Yes, that sounds fun!  LOL


----------



## Marshy (Apr 10, 2016)

Dasein said:


> I don't think it would be possible to travel backward in time..


It is mathematically possible


----------



## Dasein (Jun 11, 2015)

Marshy14 said:


> It is mathematically possible


I don't believe time has been proven to be any more real than pi. They are concepts, not real things. Pi is a relationship between physical characteristics. Pi doesn't exist on it's own except as a relationship. Pi being for example, the relationship between the diameter of a circle and the circumference (and other types of relationships). I don't believe time has been shown to be anything more than a concept of relationship of matter. To truly go backward in time would mean that every atomic structure in the vicinity would have to reverse direction. All sub-atomic particles would also have to reverse themselves. Entropy would have to reverse itself. You can travel in time by delaying time by traveling closer to the speed of light, where one person remains at rest or slower than the other person, but I don't believe it has been shown that you can go backward in time. The person who travels closer to the speed of light, time (or the conception of time) will slow down, but I don't believe it has been found that time can be reversed.


----------



## Marshy (Apr 10, 2016)

Dasein said:


> They are concepts, not real things.


Concepts used to describe real phenomena. You should read up on Closed time curves (CTCs, D-CTS,P-CTCs) it does have some really interesting stuff to it. It doesn't necessarily have to be "real" in a sense to still be relevant.


----------



## Cosmic Hobo (Feb 7, 2013)

I'm working on two means of time travel.

1.) A hot air balloon. Hot air balloons travel on air currents, right? So a hot air balloon should be able to travel on time currents. After all, every time is 'current' somewhen.
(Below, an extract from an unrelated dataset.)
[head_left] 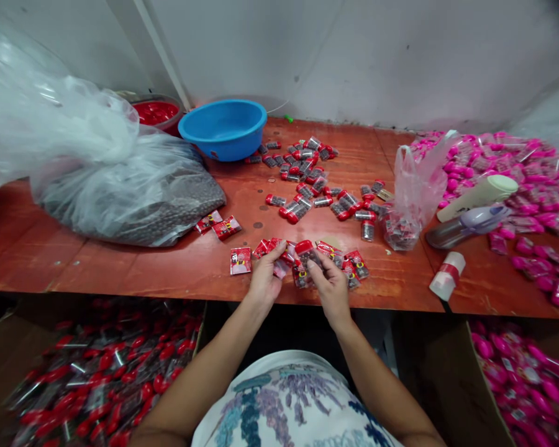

2.) Alcohol. When you're drunk, your subjective experience of time slows down to a continuous NOW; there is only the present. At the same time, memories from the past rise up (possibly because they're being destroyed?), and one seems to see the pattern of reality. Now, the universe exists only because we perceive it (according to some philosophers), while observing atoms changes them. Since alcohol changes our perception of time, it changes the physical universe. It follows, therefore, that getting very, very drunk will _​slow down _the passing of time. Time, they say, is like a rubber band; if you stretch time enough by slowing it down, eventually it will spring back and you'll be catapulted into the future. With increased amounts of alcohol, it should be possible both to _pause _time and to travel in time without stirring from one's chair. I intend to determine the amount and sort of alcohol required.

Caffeine has the opposite effect; because it's a _stimulant_, it extends time. Each minute seems to go on for longer. Now, what about drugs? Drugs also alter our perception of time. In fact, let's do drugs. With enough of them, we can liberate our minds from our bodies and explore the universe.


----------